Still, Bernie sensed something missing in his hermetically sealed life. He didn’t need a fly rod, a dog, Johnny Black, or a latte, but he couldn’t ignore repeated suggestions that he might need a wife. Well, no, baby steps; maybe a girlfriend. He’d had a few over the years, and those experiences hadn’t been all that bad. Bernie accepted that one suggestion: He didn’t own guns, but he would hunt for a woman.

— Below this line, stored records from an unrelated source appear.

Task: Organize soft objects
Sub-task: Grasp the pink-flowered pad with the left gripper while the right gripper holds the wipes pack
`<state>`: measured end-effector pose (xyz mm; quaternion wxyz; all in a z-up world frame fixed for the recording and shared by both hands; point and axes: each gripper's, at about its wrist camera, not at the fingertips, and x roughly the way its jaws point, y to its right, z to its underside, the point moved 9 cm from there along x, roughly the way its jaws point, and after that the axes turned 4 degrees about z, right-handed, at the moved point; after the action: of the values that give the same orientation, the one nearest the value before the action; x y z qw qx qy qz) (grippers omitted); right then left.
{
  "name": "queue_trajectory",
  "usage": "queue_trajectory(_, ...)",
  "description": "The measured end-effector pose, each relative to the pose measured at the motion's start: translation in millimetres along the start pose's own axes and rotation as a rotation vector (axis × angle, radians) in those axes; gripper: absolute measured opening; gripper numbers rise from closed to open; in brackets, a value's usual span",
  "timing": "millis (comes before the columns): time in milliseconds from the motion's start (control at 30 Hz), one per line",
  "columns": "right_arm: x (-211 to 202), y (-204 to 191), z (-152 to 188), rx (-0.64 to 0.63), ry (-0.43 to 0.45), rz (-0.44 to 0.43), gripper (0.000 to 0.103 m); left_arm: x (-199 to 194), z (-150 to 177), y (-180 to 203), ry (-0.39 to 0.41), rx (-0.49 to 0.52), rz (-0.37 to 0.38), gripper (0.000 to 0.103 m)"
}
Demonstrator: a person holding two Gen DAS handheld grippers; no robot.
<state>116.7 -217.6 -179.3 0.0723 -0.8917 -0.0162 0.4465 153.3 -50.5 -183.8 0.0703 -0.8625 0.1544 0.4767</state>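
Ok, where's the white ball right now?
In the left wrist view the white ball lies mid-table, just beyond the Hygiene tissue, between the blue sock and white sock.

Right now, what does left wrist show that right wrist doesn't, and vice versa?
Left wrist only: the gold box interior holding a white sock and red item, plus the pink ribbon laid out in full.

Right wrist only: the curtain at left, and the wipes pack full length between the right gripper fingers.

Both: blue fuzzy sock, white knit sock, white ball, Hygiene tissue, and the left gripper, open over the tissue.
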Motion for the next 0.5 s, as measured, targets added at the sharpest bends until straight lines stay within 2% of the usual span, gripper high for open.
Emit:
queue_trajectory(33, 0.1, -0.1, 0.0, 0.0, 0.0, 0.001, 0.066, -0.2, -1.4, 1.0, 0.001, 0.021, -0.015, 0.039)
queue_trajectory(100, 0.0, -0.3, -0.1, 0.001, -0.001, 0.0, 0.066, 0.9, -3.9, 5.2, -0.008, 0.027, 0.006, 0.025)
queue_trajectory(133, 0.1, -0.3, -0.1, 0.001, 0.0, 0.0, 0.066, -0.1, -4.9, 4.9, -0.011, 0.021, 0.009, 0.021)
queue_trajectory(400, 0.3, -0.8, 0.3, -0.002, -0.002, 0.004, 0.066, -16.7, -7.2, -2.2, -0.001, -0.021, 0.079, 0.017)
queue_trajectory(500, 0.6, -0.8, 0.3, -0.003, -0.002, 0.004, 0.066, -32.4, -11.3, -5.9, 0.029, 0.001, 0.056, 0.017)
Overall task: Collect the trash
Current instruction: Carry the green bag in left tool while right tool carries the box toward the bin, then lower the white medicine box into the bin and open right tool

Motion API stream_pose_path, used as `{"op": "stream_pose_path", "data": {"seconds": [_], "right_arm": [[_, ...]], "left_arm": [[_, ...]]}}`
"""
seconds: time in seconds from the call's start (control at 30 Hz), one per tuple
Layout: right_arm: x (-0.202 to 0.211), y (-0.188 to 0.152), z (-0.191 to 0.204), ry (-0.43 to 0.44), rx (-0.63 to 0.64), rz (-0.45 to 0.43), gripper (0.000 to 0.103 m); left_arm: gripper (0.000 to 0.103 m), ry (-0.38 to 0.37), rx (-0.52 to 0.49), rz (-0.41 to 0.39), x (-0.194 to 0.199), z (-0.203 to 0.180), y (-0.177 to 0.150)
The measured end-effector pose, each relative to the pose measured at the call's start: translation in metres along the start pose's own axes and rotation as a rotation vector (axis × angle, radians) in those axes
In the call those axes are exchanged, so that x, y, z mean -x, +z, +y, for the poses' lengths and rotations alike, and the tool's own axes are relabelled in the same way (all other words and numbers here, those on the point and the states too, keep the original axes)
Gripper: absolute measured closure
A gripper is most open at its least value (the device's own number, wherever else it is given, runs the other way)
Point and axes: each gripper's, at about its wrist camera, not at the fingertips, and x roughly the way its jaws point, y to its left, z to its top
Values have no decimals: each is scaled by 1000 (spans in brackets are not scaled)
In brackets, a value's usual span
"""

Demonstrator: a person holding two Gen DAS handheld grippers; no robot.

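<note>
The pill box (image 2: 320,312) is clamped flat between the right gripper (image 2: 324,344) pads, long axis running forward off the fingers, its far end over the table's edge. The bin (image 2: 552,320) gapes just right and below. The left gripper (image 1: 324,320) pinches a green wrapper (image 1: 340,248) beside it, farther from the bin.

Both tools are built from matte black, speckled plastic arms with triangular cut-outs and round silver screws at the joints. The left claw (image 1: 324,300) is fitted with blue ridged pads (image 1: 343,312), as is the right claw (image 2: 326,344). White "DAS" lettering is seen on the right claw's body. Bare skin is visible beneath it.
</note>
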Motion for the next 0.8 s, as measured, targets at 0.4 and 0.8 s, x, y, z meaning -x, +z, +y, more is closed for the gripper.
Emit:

Ever methodical, Bernie contemplated how to find a girlfriend. Ever contrarian, he would never do that swipe left/swipe right thing on “A Time for Us.” Ha, he thought, more accurate to call it “Not Much Time Left for Us.” Besides, Bernie eschewed smart phones. When the improvers and correctors accosted him, he called iPhones “attack surfaces.” When asked to explain “attack surface,” he would change the subject. Unbeknown to most, he had been a cyber-warrior and had good reasons for that particular opinion.

After some thought, Bernie decided the way to find a girlfriend was to troll for one in a library. At least women there would be readers, which might imply a proper ratio of talk-to-listen and a general disposition toward quiet.

In retrospect, Bernie might have run a more efficient search if he had stopped to consider which library to troll. Instead, he went to the nearest one, a branch in the quiet suburb where he lived. After spending two hours at a table holding a copy of Smithsonian, Bernie realized his mistake. Almost every woman he’d seen had come in burdened with little children – not girlfriend material.

The next day, he drove to the main library but had no better luck. There were a few homeless women who frightened him. There were young women without children but festooned with tattoos, and he could not imagine a fruitful conversation while staring at a female neck marked with spider webs or snakes. There were older women who wore T-shirts loudly arguing for some lefty cause or another and, he imagined, had an uncomfortable openness to casual sex. After a few more forays, Bernie felt he had made a sufficient effort to find a girlfriend. Rationalizing, he began to feel that he needed a girlfriend no more than he needed a pet.

For a few years, Bernie proceeded along his solitary path, vaguely aware of an unspoken, nagging regret. Three years later, that regret surfaced. Lying mute in the stroke unit of a hospital contemplating a grim future, Bernie wished for the first time in his life that he were not so very alone. In retrospect, perhaps a few concessions to civility would have been in order.